**WORK TASK:** Images should be left out, and everything else in the listing reproduced exactly.

<<<<

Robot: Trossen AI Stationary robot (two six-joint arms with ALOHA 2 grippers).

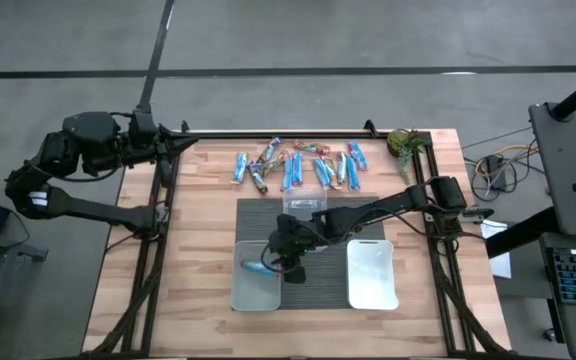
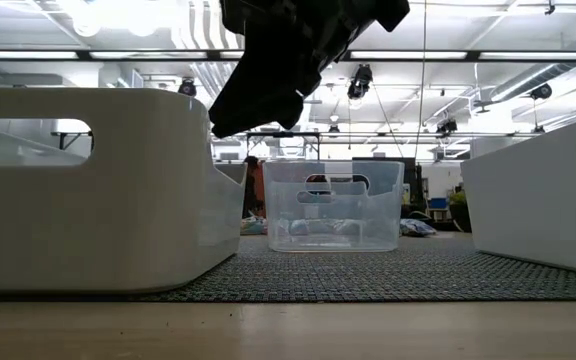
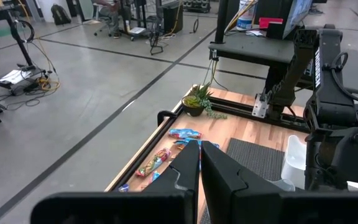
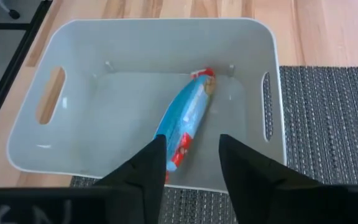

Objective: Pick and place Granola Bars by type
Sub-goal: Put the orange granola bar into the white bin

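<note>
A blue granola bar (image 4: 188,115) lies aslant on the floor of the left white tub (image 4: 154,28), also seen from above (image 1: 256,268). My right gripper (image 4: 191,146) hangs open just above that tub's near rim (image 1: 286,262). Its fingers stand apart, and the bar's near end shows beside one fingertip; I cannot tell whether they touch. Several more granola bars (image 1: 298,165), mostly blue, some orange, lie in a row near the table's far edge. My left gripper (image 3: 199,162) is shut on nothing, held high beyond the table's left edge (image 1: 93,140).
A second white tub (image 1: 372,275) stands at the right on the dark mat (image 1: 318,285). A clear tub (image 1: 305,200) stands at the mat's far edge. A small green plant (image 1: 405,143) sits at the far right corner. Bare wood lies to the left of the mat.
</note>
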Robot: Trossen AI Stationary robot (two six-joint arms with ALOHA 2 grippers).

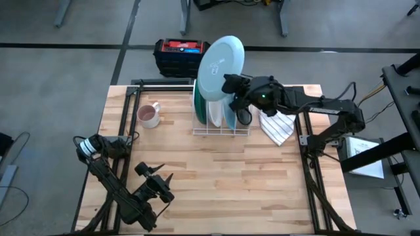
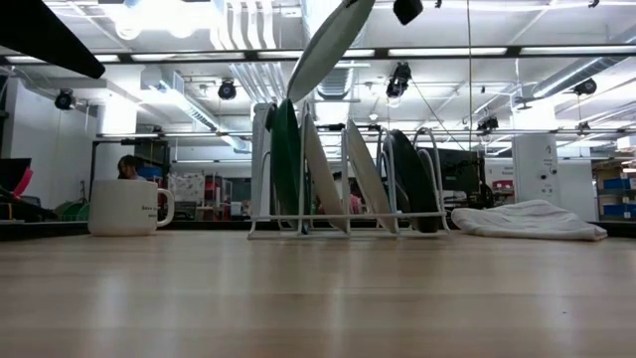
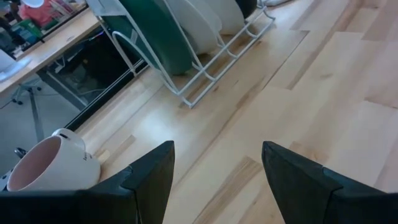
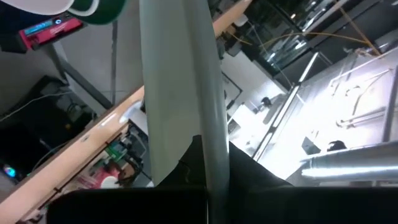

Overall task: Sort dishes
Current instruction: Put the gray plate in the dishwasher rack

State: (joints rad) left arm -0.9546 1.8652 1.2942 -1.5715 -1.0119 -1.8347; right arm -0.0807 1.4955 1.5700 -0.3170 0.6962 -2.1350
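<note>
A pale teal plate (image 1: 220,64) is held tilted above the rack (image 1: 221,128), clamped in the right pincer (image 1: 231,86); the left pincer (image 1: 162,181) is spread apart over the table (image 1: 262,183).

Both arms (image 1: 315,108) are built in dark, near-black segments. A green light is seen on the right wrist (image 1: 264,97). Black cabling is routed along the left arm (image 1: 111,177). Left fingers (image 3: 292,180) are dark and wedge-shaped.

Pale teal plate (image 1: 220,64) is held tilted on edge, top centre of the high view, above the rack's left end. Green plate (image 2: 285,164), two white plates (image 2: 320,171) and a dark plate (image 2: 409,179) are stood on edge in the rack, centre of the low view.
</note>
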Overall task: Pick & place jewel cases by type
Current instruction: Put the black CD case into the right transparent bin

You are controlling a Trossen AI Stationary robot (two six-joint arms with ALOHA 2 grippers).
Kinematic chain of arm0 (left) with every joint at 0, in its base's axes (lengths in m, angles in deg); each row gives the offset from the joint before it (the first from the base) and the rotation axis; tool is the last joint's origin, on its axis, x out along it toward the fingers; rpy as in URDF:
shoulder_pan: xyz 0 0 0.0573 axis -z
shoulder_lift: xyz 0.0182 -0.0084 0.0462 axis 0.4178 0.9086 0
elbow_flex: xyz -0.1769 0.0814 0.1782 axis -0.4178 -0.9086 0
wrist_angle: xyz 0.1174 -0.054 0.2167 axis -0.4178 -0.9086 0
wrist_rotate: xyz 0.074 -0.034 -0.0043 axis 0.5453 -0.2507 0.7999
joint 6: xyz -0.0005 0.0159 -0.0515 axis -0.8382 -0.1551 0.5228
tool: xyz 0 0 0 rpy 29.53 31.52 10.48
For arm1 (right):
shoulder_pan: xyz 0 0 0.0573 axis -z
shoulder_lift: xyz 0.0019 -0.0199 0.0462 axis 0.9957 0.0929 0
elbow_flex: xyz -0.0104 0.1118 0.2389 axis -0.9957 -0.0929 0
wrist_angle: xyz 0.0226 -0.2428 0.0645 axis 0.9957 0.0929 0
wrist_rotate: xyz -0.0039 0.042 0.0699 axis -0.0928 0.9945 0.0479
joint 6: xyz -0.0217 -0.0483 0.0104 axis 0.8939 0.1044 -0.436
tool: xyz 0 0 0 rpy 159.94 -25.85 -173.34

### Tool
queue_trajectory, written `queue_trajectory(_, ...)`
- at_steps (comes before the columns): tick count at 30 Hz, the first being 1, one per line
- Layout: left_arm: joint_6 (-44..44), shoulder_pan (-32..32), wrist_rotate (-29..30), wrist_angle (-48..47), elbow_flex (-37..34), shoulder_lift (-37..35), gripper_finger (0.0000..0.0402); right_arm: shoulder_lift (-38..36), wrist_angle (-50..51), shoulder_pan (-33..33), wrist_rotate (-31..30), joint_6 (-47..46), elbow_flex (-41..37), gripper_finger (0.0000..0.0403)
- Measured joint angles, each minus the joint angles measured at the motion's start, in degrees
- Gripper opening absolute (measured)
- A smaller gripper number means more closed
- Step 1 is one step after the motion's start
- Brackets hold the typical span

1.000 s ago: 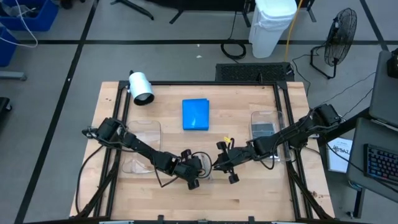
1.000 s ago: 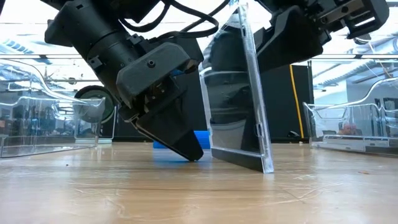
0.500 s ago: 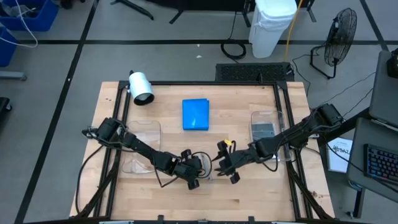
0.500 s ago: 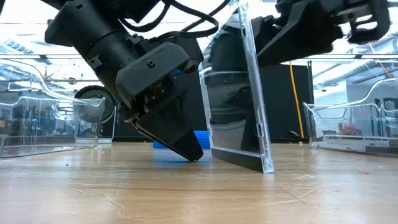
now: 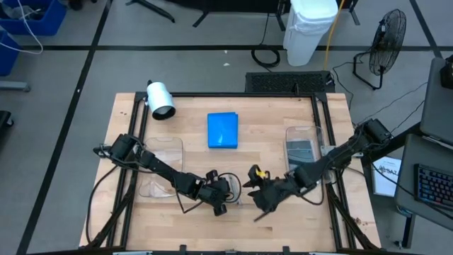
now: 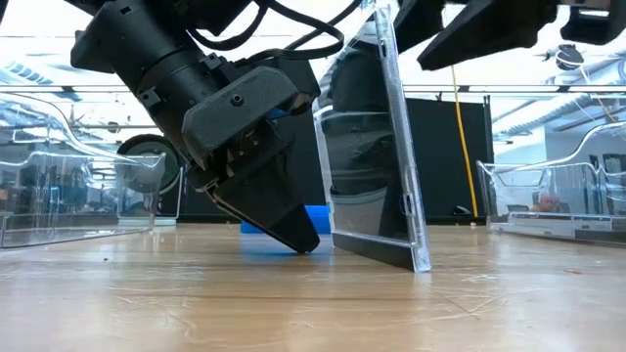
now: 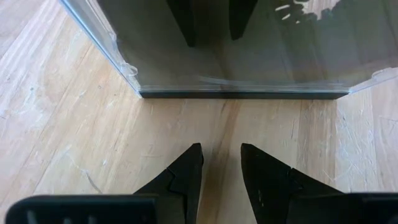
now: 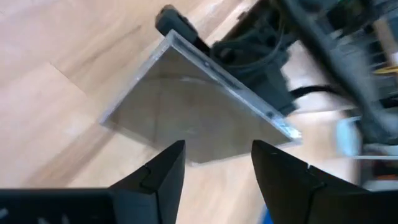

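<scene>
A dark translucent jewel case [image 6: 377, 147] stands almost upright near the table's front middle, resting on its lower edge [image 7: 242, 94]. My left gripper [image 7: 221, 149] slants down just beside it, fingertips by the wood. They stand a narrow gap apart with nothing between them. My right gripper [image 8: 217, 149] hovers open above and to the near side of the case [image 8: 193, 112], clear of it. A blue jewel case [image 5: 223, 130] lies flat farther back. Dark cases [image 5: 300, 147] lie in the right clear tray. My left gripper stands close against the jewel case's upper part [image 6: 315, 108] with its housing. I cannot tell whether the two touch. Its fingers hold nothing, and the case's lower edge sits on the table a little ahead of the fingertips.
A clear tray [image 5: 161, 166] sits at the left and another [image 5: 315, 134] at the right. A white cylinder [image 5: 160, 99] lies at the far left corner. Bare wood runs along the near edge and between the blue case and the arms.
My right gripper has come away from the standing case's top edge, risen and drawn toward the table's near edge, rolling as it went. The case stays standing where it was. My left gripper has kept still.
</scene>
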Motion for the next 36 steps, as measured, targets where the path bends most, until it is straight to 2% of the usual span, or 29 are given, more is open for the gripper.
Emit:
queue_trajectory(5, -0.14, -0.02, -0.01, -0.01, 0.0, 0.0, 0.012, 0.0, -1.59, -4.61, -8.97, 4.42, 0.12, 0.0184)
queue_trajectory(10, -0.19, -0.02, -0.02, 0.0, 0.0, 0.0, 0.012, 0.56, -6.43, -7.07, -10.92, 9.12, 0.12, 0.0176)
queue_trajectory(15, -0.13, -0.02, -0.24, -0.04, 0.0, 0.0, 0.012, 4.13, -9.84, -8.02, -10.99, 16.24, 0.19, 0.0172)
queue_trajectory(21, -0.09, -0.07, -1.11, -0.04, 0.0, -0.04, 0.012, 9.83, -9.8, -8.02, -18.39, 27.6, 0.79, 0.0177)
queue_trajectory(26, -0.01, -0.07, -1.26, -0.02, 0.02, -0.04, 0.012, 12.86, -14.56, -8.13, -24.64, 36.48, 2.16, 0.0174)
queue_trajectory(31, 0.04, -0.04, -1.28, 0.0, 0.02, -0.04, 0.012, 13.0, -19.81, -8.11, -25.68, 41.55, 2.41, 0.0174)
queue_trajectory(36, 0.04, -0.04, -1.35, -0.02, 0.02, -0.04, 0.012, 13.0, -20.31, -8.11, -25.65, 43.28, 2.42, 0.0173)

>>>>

**EXPECTED ANSWER:**
Robot: Trossen AI Stationary robot (two six-joint arms with ALOHA 2 grippers).


Objective: Pick and place Granola Bars by type
Sub-goal: Put the orange granola bar into the white bin

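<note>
A blue granola bar (image 4: 188,115) lies aslant on the floor of the left white tub (image 4: 154,28), also seen from above (image 1: 256,268). My right gripper (image 4: 191,146) hangs open just above that tub's near rim (image 1: 286,262). Its fingers stand apart, and the bar's near end shows beside one fingertip; I cannot tell whether they touch. Several more granola bars (image 1: 298,165), mostly blue, some orange, lie in a row near the table's far edge. My left gripper (image 3: 199,162) is shut on nothing, held high beyond the table's left edge (image 1: 93,140).
A second white tub (image 1: 372,275) stands at the right on the dark mat (image 1: 318,285). A clear tub (image 1: 305,200) stands at the mat's far edge. A small green plant (image 1: 405,143) sits at the far right corner. Bare wood lies to the left of the mat.
</note>
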Robot: Trossen AI Stationary robot (two six-joint arms with ALOHA 2 grippers).


Overall task: Sort dishes
Current instruction: Put the gray plate in the dishwasher rack

State: (joints rad) left arm -0.9546 1.8652 1.2942 -1.5715 -1.0119 -1.8347; right arm -0.0807 1.4955 1.5700 -0.3170 0.6962 -2.1350
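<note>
A pale teal plate (image 1: 220,64) is held tilted above the rack (image 1: 221,128), clamped in the right pincer (image 1: 231,86); the left pincer (image 1: 162,181) is spread apart over the table (image 1: 262,183).

Both arms (image 1: 315,108) are built in dark, near-black segments. A green light is seen on the right wrist (image 1: 264,97). Black cabling is routed along the left arm (image 1: 111,177). Left fingers (image 3: 292,180) are dark and wedge-shaped.

Pale teal plate (image 1: 220,64) is held tilted on edge, top centre of the high view, above the rack's left end. Green plate (image 2: 285,164), two white plates (image 2: 320,171) and a dark plate (image 2: 409,179) are stood on edge in the rack, centre of the low view.
</note>
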Overall task: Pick & place jewel cases by type
Current instruction: Put the black CD case into the right transparent bin

You are controlling a Trossen AI Stationary robot (two six-joint arms with ALOHA 2 grippers).
Kinematic chain of arm0 (left) with every joint at 0, in its base's axes (lengths in m, angles in deg); each row gives the offset from the joint before it (the first from the base) and the rotation axis; tool is the last joint's origin, on its axis, x out along it toward the fingers; rpy as in URDF:
shoulder_pan: xyz 0 0 0.0573 axis -z
shoulder_lift: xyz 0.0182 -0.0084 0.0462 axis 0.4178 0.9086 0
elbow_flex: xyz -0.1769 0.0814 0.1782 axis -0.4178 -0.9086 0
wrist_angle: xyz 0.1174 -0.054 0.2167 axis -0.4178 -0.9086 0
wrist_rotate: xyz 0.074 -0.034 -0.0043 axis 0.5453 -0.2507 0.7999
joint 6: xyz -0.0005 0.0159 -0.0515 axis -0.8382 -0.1551 0.5228
tool: xyz 0 0 0 rpy 29.53 31.52 10.48
For arm1 (right):
shoulder_pan: xyz 0 0 0.0573 axis -z
shoulder_lift: xyz 0.0019 -0.0199 0.0462 axis 0.9957 0.0929 0
elbow_flex: xyz -0.0104 0.1118 0.2389 axis -0.9957 -0.0929 0
wrist_angle: xyz 0.0226 -0.2428 0.0645 axis 0.9957 0.0929 0
wrist_rotate: xyz -0.0039 0.042 0.0699 axis -0.0928 0.9945 0.0479
joint 6: xyz -0.0217 -0.0483 0.0104 axis 0.8939 0.1044 -0.436
tool: xyz 0 0 0 rpy 159.94 -25.85 -173.34

### Tool
queue_trajectory, written `queue_trajectory(_, ...)`
- at_steps (comes before the columns): tick count at 30 Hz, the first being 1, one per line
- Layout: left_arm: joint_6 (-44..44), shoulder_pan (-32..32), wrist_rotate (-29..30), wrist_angle (-48..47), elbow_flex (-37..34), shoulder_lift (-37..35), gripper_finger (0.0000..0.0402); right_arm: shoulder_lift (-38..36), wrist_angle (-50..51), shoulder_pan (-33..33), wrist_rotate (-31..30), joint_6 (-47..46), elbow_flex (-41..37), gripper_finger (0.0000..0.0403)
- Measured joint angles, each minus the joint angles measured at the motion's start, in degrees
- Gripper opening absolute (measured)
- A smaller gripper number means more closed
- Step 1 is one step after the motion's start
- Brackets hold the typical span

1.000 s ago: 
1.000 s ago: 
0.500 s ago: 
0.500 s ago: 
now: 
now: 
now: 
now: 

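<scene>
A dark translucent jewel case [image 6: 377, 147] stands almost upright near the table's front middle, resting on its lower edge [image 7: 242, 94]. My left gripper [image 7: 221, 149] slants down just beside it, fingertips by the wood. They stand a narrow gap apart with nothing between them. My right gripper [image 8: 217, 149] hovers open above and to the near side of the case [image 8: 193, 112], clear of it. A blue jewel case [image 5: 223, 130] lies flat farther back. Dark cases [image 5: 300, 147] lie in the right clear tray. My left gripper stands close against the jewel case's upper part [image 6: 315, 108] with its housing. I cannot tell whether the two touch. Its fingers hold nothing, and the case's lower edge sits on the table a little ahead of the fingertips.
A clear tray [image 5: 161, 166] sits at the left and another [image 5: 315, 134] at the right. A white cylinder [image 5: 160, 99] lies at the far left corner. Bare wood runs along the near edge and between the blue case and the arms.
My right gripper has come away from the standing case's top edge, risen and drawn toward the table's near edge, rolling as it went. The case stays standing where it was. My left gripper has kept still.
</scene>
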Motion for the next 36 steps, as measured, targets where the path bends most, until it is straight to 2% of the usual span, or 29 are given, more is open for the gripper.
Emit:
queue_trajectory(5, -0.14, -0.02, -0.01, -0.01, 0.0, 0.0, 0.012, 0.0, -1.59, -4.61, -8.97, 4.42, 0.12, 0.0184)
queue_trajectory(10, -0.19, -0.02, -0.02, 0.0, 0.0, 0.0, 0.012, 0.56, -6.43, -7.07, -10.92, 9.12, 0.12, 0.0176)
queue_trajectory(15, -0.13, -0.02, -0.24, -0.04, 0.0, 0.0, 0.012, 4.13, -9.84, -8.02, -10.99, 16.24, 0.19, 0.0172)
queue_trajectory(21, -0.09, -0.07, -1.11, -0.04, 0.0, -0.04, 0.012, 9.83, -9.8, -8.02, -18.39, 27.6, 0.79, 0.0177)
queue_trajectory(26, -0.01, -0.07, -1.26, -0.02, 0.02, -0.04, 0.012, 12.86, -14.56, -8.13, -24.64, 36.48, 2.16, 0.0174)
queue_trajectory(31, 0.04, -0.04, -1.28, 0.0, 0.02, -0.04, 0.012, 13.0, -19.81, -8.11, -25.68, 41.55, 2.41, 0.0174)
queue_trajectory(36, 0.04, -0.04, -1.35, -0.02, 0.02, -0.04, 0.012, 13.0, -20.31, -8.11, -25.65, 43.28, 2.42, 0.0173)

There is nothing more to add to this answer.